Research by the Mental Health Foundation in the UK polled 2,256 people in total.  60% of those aged between 18 and 34 said they felt lonely often or sometimes, compared with 35% of those aged 55+.

In a scientific poll of my own amongst a sample of two (my own kids), it does seem that some of their contemporaries regard ‘friending’ as a competitive sport. Some of their acquaintances have gathered hundreds of ‘friends’ on Facebook. The so-called Lonely Society study questions whether such Facebook relationships have taken the place of real face-to-face ones. http://news.bbc.co.uk/1/hi/health/8701763.stm

I’m wondering whether the issue needs to be set in a wider context.

Culturally, the West has tended to glorify what management guru Warren Bennis (2000) calls ‘the myth of the triumphant individual’. The hero figure who stands out from the crowd and leaps tall buildings with a single bound before breakfast. The East, in contrast, has traditionally favoured the idea of collectivism with a focus on the good of the community.

“In America, ‘the squeaky wheel gets the grease.’ In Japan, ‘the nail that stands out gets pounded down.” (Markus & Kitayama, 1991)

In an overcrowded and globalised world, I’m wondering whether the two cultures have now collided in the middle. People seem to have both a need for space to be an individual, and a need for community.

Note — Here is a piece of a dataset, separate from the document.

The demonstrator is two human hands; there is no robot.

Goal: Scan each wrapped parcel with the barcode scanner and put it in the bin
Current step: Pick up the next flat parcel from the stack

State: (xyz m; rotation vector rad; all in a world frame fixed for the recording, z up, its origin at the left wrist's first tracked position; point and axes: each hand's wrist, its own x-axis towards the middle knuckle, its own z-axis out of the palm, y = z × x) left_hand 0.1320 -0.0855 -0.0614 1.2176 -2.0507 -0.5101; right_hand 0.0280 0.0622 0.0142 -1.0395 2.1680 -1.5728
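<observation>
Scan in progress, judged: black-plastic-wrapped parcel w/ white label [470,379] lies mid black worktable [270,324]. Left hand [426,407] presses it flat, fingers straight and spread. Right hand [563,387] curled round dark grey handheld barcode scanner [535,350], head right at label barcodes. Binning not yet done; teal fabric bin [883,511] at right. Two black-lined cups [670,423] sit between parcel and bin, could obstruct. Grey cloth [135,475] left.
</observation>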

The iPod, iPad, iPhone all celebrate the individual’s desire to carve out and shape his/her own bubble of environment. Facebook and Twitter  fulfill the very basic human need to belong to a ‘tribe’, a community of like-minded people.

The problem arises when the online world is the only world young adults inhabit. But that is a surely a choice, not an imposition. Fear of socialising face-to-face, of being inadequate, of not being able to match up to the perfect online self is perhaps more of an issue than blaming the technology. Working to raise self-esteem and confidence in families and in schools might go a long way to addressing the problem.

What do you think?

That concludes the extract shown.